If you haven’t yet heard of Clay, there’s a chance you may have already seen her. The musician and activist has a look not easily forgotten, a crop of violet hair and a penchant for brightly embroidered denim. An L.A.-based San Franciscan native, with a voice like Etta James, her childhood was one bursting with love and creativity. She was singing before was able to talk, performing to her audience of stuffed toy animals: “I would drag a chair out into the middle of the living room [at] age three … and sing to them for hours.”
“My parents raised me as friends along with a big eccentric, diverse, chosen family.”
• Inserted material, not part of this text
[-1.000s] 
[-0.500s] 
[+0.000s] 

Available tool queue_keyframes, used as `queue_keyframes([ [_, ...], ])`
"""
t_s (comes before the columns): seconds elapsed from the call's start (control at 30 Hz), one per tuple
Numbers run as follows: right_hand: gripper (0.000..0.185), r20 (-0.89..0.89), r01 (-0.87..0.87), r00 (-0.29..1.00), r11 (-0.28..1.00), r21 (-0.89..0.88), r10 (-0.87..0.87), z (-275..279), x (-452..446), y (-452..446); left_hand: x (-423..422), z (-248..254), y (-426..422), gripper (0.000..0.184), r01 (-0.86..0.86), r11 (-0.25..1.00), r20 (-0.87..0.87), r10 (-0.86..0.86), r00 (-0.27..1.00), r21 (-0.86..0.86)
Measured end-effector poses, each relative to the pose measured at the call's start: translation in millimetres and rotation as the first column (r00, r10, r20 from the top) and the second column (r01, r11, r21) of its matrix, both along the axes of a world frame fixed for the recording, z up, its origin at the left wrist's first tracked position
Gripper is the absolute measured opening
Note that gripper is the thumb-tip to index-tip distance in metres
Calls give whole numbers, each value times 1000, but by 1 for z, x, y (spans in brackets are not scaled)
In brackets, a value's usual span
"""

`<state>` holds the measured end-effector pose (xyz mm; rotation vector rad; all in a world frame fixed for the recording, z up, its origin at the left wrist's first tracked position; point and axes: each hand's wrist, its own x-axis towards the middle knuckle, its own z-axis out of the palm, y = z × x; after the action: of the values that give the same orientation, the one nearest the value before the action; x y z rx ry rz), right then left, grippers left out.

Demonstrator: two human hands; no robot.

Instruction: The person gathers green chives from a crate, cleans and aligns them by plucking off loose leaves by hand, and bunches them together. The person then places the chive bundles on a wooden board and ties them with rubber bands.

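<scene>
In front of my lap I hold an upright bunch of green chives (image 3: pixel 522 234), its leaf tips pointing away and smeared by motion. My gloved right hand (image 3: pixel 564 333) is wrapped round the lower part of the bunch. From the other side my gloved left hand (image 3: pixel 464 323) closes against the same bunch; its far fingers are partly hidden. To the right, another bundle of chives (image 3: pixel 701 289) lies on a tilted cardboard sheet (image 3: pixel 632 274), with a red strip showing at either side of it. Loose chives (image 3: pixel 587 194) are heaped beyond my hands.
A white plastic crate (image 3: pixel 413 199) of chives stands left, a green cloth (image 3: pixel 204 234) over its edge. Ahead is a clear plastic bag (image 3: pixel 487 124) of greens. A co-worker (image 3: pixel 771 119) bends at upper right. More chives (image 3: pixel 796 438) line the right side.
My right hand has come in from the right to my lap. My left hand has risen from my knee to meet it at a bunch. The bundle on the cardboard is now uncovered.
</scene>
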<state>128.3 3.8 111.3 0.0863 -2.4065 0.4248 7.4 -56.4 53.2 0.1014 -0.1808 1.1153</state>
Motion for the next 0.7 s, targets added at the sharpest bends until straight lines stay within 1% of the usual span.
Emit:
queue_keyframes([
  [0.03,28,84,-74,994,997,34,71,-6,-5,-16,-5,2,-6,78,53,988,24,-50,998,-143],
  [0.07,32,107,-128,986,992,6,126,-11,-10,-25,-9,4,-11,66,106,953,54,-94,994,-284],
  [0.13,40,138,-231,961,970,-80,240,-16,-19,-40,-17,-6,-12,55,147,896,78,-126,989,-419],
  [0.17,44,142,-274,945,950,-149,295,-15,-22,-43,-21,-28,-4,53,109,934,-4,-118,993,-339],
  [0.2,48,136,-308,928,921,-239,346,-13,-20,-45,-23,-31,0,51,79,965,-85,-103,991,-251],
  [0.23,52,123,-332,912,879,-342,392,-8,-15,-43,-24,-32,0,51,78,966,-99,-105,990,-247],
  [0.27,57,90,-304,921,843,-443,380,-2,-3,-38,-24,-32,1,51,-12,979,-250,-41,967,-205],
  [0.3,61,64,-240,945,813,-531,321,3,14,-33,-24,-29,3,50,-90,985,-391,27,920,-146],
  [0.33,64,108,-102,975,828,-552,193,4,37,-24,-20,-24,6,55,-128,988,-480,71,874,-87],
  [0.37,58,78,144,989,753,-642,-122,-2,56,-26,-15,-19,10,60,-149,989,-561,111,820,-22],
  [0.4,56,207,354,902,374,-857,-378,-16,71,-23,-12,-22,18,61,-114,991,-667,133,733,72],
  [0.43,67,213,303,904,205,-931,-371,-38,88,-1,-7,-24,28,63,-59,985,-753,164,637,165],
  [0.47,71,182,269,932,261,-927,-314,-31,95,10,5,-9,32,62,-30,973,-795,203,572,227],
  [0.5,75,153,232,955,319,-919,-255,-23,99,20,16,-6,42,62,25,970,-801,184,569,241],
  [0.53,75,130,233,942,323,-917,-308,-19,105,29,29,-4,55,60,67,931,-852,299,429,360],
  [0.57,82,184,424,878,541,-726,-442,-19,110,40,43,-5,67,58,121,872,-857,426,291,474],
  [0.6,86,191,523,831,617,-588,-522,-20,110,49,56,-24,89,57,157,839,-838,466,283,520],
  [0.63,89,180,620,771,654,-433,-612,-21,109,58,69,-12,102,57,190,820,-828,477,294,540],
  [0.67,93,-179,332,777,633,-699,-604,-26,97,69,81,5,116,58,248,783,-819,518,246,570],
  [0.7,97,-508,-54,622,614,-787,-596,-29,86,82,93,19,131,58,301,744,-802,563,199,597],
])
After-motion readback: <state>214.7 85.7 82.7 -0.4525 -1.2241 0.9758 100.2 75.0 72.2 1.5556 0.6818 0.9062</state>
After high school, Clay honed her craft at Boston’s Berklee College of Music - an opportunity to not only enrich her own instrument, her voice, but to watch and learn from other live instrumentalists. “I spent my time studying my peers, going to jams, listening, observing, asking questions and eventually collaborating,” she explains. “Live instruments are essential to any song, even while building in the studio.”
“If you tap into the right spaces [in L.A.] it’s overflowing with a creative collaborative spirit. Sometimes it’s lonely, which is great for song writing, and sometimes it’s overflowing, also great for song writing.”
The music she writes is lyrical escapism: her recent single Follow Me Down found its inspiration in the sirens in Greek mythology. She frequently uses her voice as a platform to highlight social injustices, to help those who may not have the power to help themselves by “creating safe spaces where people can be themselves, listen and learn from one another, help each other grow and lift each other up.”
“I feel my purpose on this earth is to expand safe space. I am attempting to create ... an all-inclusive community through my music and beyond.”